Consistency Is Not Always Correct: Towards Understanding the Role of Exploration in Post-Training Reasoning
Dake Bu, Wei Huang, Andi Han, Atsushi Nitanda, Bo Xue, Qingfu Zhang, Hau-San Wong, Taiji Suzuki
TL;DR
This work introduces a tractable Tree-structured Multi-task Markov Chain (TMC) framework to model how post-training strategies like RLVR and inference-based reward shaping affect reasoning traces across multiple tasks. The authors show that both RLVR finetuning and population-based inference-scaling exhibit a simplicity bias, favoring easy, common CoTs and risking the forgetting of rare but crucial hard-CoT traces needed for difficult instances. They formalize antidotes such as rejecting easy instances and KL-regularization, and propose DPRM (Doob’s h-transform)–based sampling to preserve breadth of CoTs, including hard ones, while maintaining cross-task capabilities. Empirical simulations corroborate the theory, indicating that exploration within the existing CoT tree can preserve rare yet critical reasoning paths, guiding the design of more robust post-training and inference strategies.
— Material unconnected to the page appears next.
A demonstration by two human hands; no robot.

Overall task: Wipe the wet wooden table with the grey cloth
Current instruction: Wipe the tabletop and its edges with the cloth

The findings imply that carefully designed exploration and reward schemes are essential to maintain and leverage diverse reasoning patterns in multi-task settings, with potential impact on how we fine-tune and decode large language models for hard problems.
Abstract
Foundation models exhibit broad knowledge but limited task-specific reasoning, motivating post-training strategies such as RLVR and inference scaling with outcome or process reward models (ORM/PRM). While recent work highlights the role of exploration and entropy stability in improving pass@K, empirical evidence points to a paradox: RLVR and ORM/PRM typically reinforce existing tree-like reasoning paths rather than expanding the reasoning scope, raising the question of why exploration helps at all if no new patterns emerge. To reconcile this paradox, we adopt the perspective of Kim et al. (2025), viewing easy (e.g., simplifying a fraction) versus hard (e.g., discovering a symmetry) reasoning steps as low- versus high-probability Markov transitions, and formalize post-training dynamics through Multi-task Tree-structured Markov Chains (TMC). In this tractable model, pretraining corresponds to tree expansion, while post-training corresponds to chain-of-thought reweighting. We show that several phenomena recently observed in empirical studies arise naturally in this setting: (1) RLVR induces a squeezing effect, reducing reasoning entropy and forgetting some correct paths; (2) population rewards of ORM/PRM encourage consistency rather than accuracy, thereby favoring common patterns; and (3) certain rare, high-uncertainty reasoning paths by the base model are responsible for solving hard problem instances. Together, these explain why exploration -- even when confined to the base model's reasoning scope -- remains essential: it preserves access to rare but crucial reasoning traces needed for difficult cases, which are squeezed out by RLVR or unfavored by inference scaling. Building on this, we further show that exploration strategies such as rejecting easy instances and KL regularization help preserve rare reasoning traces. Empirical simulations corroborate our theoretical results.